DIREITOS TRABALHISTAS

Câmara aprova regulamentação da profissão de dançarino

Projeto de lei define direitos, atribuições e regras para contratos de trabalho dos profissionais da dança

Publicado em 07/04/2026 às 18:43
Câmara aprova projeto que regulamenta a profissão de dançarino e garante direitos à categoria. Vinicius Loures/Câmara dos Deputados

A Câmara dos Deputados aprovou o Projeto de Lei 4768/16, que regulamenta a profissão de dançarino no Brasil. A proposta, de autoria do Senado, segue agora para sanção presidencial e garante diversos direitos à categoria, incluindo a proteção dos direitos autorais e conexos obtidos durante a prestação de serviços.

Pela nova regulamentação, esses direitos serão devidos ao profissional após cada exibição da obra.
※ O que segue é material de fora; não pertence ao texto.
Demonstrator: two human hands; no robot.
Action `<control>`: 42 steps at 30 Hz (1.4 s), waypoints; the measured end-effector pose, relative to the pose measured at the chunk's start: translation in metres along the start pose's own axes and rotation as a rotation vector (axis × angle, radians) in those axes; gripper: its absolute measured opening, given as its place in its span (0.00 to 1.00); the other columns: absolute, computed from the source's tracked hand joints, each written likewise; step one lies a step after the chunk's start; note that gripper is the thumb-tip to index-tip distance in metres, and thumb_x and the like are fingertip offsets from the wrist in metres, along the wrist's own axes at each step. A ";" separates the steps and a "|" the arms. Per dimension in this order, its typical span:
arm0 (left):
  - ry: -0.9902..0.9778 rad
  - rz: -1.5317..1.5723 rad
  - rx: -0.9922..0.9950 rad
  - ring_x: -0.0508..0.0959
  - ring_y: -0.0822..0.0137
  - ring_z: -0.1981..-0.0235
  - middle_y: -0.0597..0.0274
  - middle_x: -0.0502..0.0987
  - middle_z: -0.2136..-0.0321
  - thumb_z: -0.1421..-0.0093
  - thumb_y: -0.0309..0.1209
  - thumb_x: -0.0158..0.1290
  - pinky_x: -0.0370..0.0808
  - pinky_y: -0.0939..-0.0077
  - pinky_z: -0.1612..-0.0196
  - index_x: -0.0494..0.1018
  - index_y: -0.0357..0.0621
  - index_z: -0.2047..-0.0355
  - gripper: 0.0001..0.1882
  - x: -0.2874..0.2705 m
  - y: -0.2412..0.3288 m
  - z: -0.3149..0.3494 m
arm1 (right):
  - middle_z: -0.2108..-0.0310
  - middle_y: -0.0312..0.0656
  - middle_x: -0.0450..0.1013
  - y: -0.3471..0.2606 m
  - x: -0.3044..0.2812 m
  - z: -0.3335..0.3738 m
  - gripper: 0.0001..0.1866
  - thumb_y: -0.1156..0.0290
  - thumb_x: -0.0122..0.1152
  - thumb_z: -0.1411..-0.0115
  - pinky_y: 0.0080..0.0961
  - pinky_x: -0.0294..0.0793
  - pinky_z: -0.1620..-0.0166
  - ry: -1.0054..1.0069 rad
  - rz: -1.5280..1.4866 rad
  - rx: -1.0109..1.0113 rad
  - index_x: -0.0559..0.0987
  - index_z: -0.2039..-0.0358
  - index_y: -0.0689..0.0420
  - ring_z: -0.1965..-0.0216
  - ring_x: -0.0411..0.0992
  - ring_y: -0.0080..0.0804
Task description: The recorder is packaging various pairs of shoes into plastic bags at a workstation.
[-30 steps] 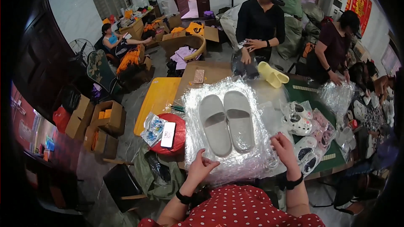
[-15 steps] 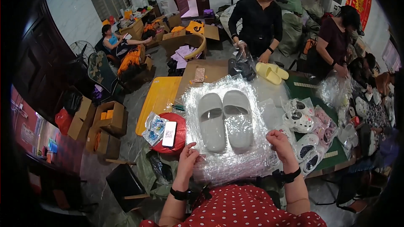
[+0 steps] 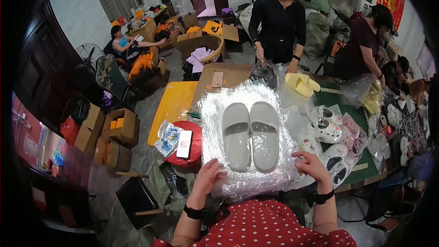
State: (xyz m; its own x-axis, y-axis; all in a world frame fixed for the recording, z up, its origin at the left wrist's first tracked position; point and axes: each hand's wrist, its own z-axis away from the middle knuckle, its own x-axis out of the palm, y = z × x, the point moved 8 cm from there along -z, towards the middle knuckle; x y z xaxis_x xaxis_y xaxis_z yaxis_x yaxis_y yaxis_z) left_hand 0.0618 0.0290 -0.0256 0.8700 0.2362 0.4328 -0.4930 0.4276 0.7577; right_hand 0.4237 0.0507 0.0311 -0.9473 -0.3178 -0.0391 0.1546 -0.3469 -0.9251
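A pair of grey slide slippers (image 3: pixel 238 151) lies side by side, toes away from me, on a thick stack of shiny clear plastic bags (image 3: pixel 212 110). Film glints over the slippers, and I cannot tell if they are inside a bag. At the stack's near left edge is my left hand (image 3: pixel 208 178), its fingers loosely apart and a little blurred. My right hand (image 3: pixel 314 167) hovers by the near right edge, fingers bent but apart, nothing visible in them.
A red round stool (image 3: pixel 194 144) beside the stack bears a white phone (image 3: pixel 184 144) and a bag of small blue pieces. To the right lie bagged white clogs (image 3: pixel 327 126); beyond are yellow slippers (image 3: pixel 299 84) and a co-worker in black (image 3: pixel 279 27).
The grey slippers have shifted slightly right and toward me. Both hands have loosened from a more closed shape. The co-worker in black has moved the yellow slippers slightly right.
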 end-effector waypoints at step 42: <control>-0.147 0.019 0.012 0.73 0.58 0.46 0.44 0.64 0.41 0.40 0.19 0.52 0.71 0.71 0.45 0.45 0.38 0.32 0.39 0.010 0.000 -0.020 | 0.57 0.39 0.77 0.005 0.006 -0.048 0.21 0.74 0.61 0.42 0.14 0.70 0.66 0.097 -0.033 -0.136 0.73 0.47 0.61 0.68 0.70 0.16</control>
State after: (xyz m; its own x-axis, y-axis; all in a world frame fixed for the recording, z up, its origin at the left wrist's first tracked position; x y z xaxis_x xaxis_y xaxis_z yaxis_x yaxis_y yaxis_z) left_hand 0.0709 0.0488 -0.0310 0.8507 0.1135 0.5133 -0.5102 0.4135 0.7541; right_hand 0.4055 0.0892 0.0086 -0.9750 -0.2191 -0.0380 0.0898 -0.2315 -0.9687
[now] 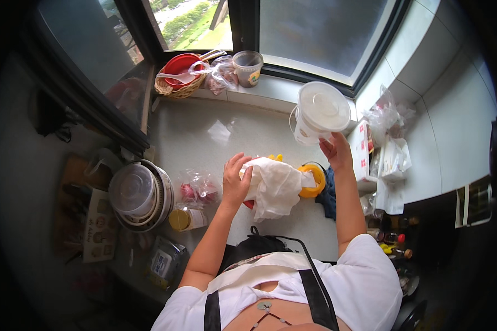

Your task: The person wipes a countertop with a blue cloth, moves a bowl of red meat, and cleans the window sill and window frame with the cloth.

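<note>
On the grey desk (188,124), a thin white cloth (276,187) lies crumpled between the middle and the near edge, with bits of red showing from under its left side. The left hand (235,185) is at the cloth's left side, its fingers spread and the thumb set apart from them, and the thumb tip overlaps the cloth.

Near the far right corner is a lidded, translucent plastic bucket (323,107), its thin handle hanging toward the left. The right hand (338,151) reaches its near side, fingers bent and touching it; I cannot tell whether they grip.

Just right of the cloth sits a yellow ring-shaped thing (313,187), then a dark blue cloth (328,193). A carton (360,151) stands along the right edge.

Toward the left edge are stacked basins (165,196) with a clear lid (131,189) on top. Beside them lie a clear bag (200,187) with reddish contents and a yellow-capped jar (189,219). Beyond the far edge, the windowsill (281,81) carries a wicker basket (174,91) holding a red bowl, a knotted plastic bag (222,77) and a clear tub (248,69).
</note>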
Outro benefício estabelecido é a garantia de matrícula para filhos de dançarinos cuja atividade seja itinerante. Caso a matrícula seja em escola pública, está assegurada a vaga; em escolas particulares, a matrícula é autorizada mediante apresentação de certificado da escola de origem.

Para exercer a profissão, será necessário possuir diploma de curso superior ou técnico em dança reconhecido por lei. Também serão aceitos diplomas estrangeiros revalidados conforme a legislação vigente, além de atestados de capacitação profissional fornecidos por órgãos competentes. Profissionais que já atuam na área na data de publicação da lei poderão continuar exercendo suas atividades.

Atribuições

O projeto detalha as funções do profissional da dança, incluindo:

  • coreógrafo, auxiliar de coreógrafo, bailarino, dançarino ou intérprete-criador;
  • diretor de dança, diretor de ensaio, diretor de movimento, dramaturgo de dança, ensaiador de dança;
  • professor de curso livre de dança, maitre de ballet ou professor de ballet;
  • curador ou diretor de espetáculos de dança ou crítico de dança.

Esses profissionais poderão planejar, coordenar e supervisionar trabalhos, planos e projetos, além de prestar serviços de consultoria na área. Não será exigida inscrição em conselhos de fiscalização de outras categorias. As regras se aplicam tanto a pessoas físicas quanto jurídicas que agenciem ou contratem profissionais da dança para espetáculos, programas, produções ou publicidade, seja de forma transitória ou permanente.

Contrato de trabalho

O texto estabelece normas para os contratos de trabalho, permitindo cláusulas de exclusividade desde que não impeçam o profissional de atuar em outras atividades distintas. Caso o trabalho seja realizado em município diferente do previsto em contrato, as despesas de transporte, alimentação e hospedagem ficarão a cargo do empregador.

Os contratos deverão conter informações obrigatórias, como jornada de trabalho, horários, intervalos de repouso, inclusão do nome do contratado em créditos e materiais de divulgação, locais de atuação, possibilidade de viagens e deslocamentos, e cláusulas sobre pagamento de adicionais em caso de deslocamento.

Se houver trabalhos complementares posteriores à execução principal, o período de realização também deve estar especificado. Em contratos por tempo determinado, é obrigatório constar o título do projeto, espetáculo ou produção, ainda que provisório.

Outros pontos

  • A criação interpretativa do profissional da dança será livre, respeitado o argumento da obra;
  • O empregador é responsável por fornecer guarda-roupa e recursos indispensáveis para o trabalho;
  • O profissional da dança não pode ser obrigado a participar de atividades que coloquem em risco sua integridade física ou moral;
  • Normas gerais da legislação trabalhista serão aplicadas, desde que não contrariem o projeto.